SOURCE MATERIAL:
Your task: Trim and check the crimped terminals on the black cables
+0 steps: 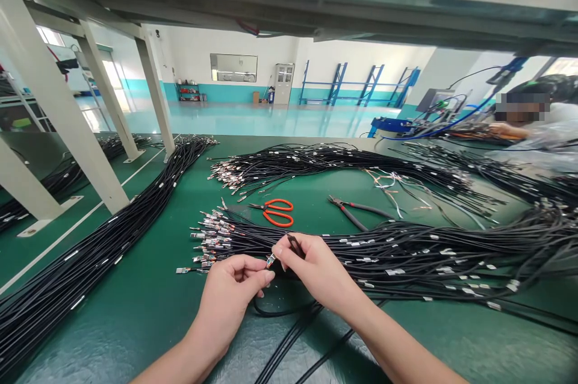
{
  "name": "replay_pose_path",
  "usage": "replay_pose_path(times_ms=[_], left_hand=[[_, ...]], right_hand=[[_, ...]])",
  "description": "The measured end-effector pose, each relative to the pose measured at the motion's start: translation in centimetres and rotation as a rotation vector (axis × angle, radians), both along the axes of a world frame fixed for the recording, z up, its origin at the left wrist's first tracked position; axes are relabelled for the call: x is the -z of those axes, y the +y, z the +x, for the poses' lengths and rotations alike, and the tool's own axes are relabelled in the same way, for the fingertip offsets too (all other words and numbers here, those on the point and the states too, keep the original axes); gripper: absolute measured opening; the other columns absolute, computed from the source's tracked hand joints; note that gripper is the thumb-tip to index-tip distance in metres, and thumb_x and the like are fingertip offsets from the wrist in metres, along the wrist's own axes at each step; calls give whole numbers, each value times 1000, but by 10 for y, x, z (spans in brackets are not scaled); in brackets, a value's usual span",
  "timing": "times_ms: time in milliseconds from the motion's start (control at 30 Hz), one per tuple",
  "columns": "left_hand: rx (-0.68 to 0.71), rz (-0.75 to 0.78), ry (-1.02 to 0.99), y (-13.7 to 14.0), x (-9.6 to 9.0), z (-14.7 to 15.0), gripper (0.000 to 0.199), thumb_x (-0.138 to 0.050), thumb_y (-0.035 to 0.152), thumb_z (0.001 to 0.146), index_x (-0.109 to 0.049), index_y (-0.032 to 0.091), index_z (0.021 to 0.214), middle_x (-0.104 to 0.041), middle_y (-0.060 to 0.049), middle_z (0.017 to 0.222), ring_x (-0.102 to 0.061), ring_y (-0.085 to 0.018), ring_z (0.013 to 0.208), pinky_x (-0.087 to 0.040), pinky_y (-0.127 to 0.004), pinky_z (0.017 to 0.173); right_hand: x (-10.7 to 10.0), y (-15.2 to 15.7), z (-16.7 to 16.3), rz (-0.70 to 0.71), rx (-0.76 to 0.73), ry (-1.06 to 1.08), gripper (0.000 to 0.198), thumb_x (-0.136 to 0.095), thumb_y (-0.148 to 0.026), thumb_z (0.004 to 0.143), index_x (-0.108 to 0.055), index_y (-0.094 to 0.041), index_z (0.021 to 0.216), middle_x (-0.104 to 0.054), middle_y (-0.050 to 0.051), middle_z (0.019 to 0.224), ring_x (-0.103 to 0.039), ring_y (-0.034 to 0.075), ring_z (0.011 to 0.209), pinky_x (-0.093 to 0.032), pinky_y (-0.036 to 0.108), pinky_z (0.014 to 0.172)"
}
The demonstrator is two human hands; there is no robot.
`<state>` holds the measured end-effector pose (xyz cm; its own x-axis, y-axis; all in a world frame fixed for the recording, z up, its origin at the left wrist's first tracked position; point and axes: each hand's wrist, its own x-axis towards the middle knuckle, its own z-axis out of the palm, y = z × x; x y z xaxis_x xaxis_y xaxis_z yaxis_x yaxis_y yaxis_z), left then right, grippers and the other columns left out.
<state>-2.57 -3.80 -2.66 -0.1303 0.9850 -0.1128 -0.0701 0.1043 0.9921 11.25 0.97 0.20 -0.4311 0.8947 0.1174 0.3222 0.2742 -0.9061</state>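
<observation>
My left hand [235, 284] and my right hand [311, 269] meet just above the green counter [149, 288], directly in front of me. Between the fingertips of both hands sits a small metal terminal [270, 261] on the end of a black cable [289, 318]. My left grip is closed on the terminal, thumb and forefinger pinching it. My right grip is closed on the cable just behind the terminal; the cable runs under my right palm and down toward me. Just beyond my hands lies a bundle of black cables [406, 251] with its metal-tipped ends fanned out to the left. Farther back on the counter lie orange-handled scissors [276, 212] and, to their right, black pliers [356, 212].
</observation>
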Motion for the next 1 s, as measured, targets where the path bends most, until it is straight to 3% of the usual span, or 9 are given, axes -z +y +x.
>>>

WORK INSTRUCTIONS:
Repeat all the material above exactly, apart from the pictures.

RESULT FOR THIS EXERCISE:
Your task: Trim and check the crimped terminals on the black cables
+0 steps: 
{
  "name": "replay_pose_path",
  "usage": "replay_pose_path(times_ms=[_], left_hand=[[_, ...]], right_hand=[[_, ...]])",
  "description": "The measured end-effector pose, each relative to the pose measured at the motion's start: translation in centimetres and rotation as a rotation vector (axis × angle, radians), both along the axes of a world frame fixed for the recording, z up, its origin at the left wrist's first tracked position; axes are relabelled for the call: x is the -z of those axes, y the +y, z the +x, for the poses' lengths and rotations alike, and the tool's own axes are relabelled in the same way, for the fingertip offsets too (all other words and numbers here, those on the point and the states too, keep the original axes); gripper: absolute measured opening; the other columns absolute, computed from the source's tracked hand joints; note that gripper is the thumb-tip to index-tip distance in metres, and thumb_x and the like are fingertip offsets from the wrist in metres, along the wrist's own axes at each step; calls give whole numbers, each value times 1000, but by 10 for y, x, z (spans in brackets are not scaled); in brackets, a value's usual span",
  "timing": "times_ms: time in milliseconds from the motion's start (control at 30 Hz), one per tuple",
  "columns": "left_hand: rx (-0.68 to 0.71), rz (-0.75 to 0.78), ry (-1.02 to 0.99), y (-13.7 to 14.0), x (-9.6 to 9.0), z (-14.7 to 15.0), gripper (0.000 to 0.199), thumb_x (-0.138 to 0.050), thumb_y (-0.035 to 0.152), thumb_z (0.001 to 0.146), index_x (-0.109 to 0.049), index_y (-0.032 to 0.091), index_z (0.021 to 0.214), middle_x (-0.104 to 0.041), middle_y (-0.060 to 0.049), middle_z (0.017 to 0.222), ring_x (-0.102 to 0.061), ring_y (-0.085 to 0.018), ring_z (0.013 to 0.208), pinky_x (-0.087 to 0.040), pinky_y (-0.127 to 0.004), pinky_z (0.017 to 0.173); right_hand: x (-10.7 to 10.0), y (-15.2 to 15.7), z (-16.7 to 16.3), rz (-0.70 to 0.71), rx (-0.76 to 0.73), ry (-1.06 to 1.08), gripper (0.000 to 0.198), thumb_x (-0.136 to 0.095), thumb_y (-0.148 to 0.026), thumb_z (0.004 to 0.143), index_x (-0.108 to 0.055), index_y (-0.094 to 0.041), index_z (0.021 to 0.216), middle_x (-0.104 to 0.054), middle_y (-0.050 to 0.051), middle_z (0.019 to 0.224), ring_x (-0.103 to 0.039), ring_y (-0.034 to 0.075), ring_z (0.011 to 0.209), pinky_x (-0.093 to 0.032), pinky_y (-0.036 to 0.108), pinky_z (0.014 to 0.172)"
}
The demonstrator is two human hands; there is no robot.
`<state>` holds the measured end-effector pose (xyz cm; its own x-axis, y-axis; all in a world frame fixed for the recording, z up, its origin at the left wrist's first tracked position; point and axes: each hand's wrist, its own x-axis towards the middle knuckle, its own z-axis out of the palm, y = z × x; x y z xaxis_x xaxis_y xaxis_z yaxis_x yaxis_y yaxis_z), left then right, grippers and the other columns left out.
<state>-2.57 -3.80 -2.66 -0.1303 0.9850 -0.1128 -0.0701 0.1043 0.9921 11.25 0.97 0.20 -0.4311 0.8947 0.1174 0.3222 0.2742 -0.9061</state>
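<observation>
My left hand [235, 284] and my right hand [311, 269] meet just above the green counter [149, 288], directly in front of me. Between the fingertips of both hands sits a small metal terminal [270, 261] on the end of a black cable [289, 318]. My left grip is closed on the terminal, thumb and forefinger pinching it. My right grip is closed on the cable just behind the terminal; the cable runs under my right palm and down toward me. Just beyond my hands lies a bundle of black cables [406, 251] with its metal-tipped ends fanned out to the left. Farther back on the counter lie orange-handled scissors [276, 212] and, to their right, black pliers [356, 212].
</observation>
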Motion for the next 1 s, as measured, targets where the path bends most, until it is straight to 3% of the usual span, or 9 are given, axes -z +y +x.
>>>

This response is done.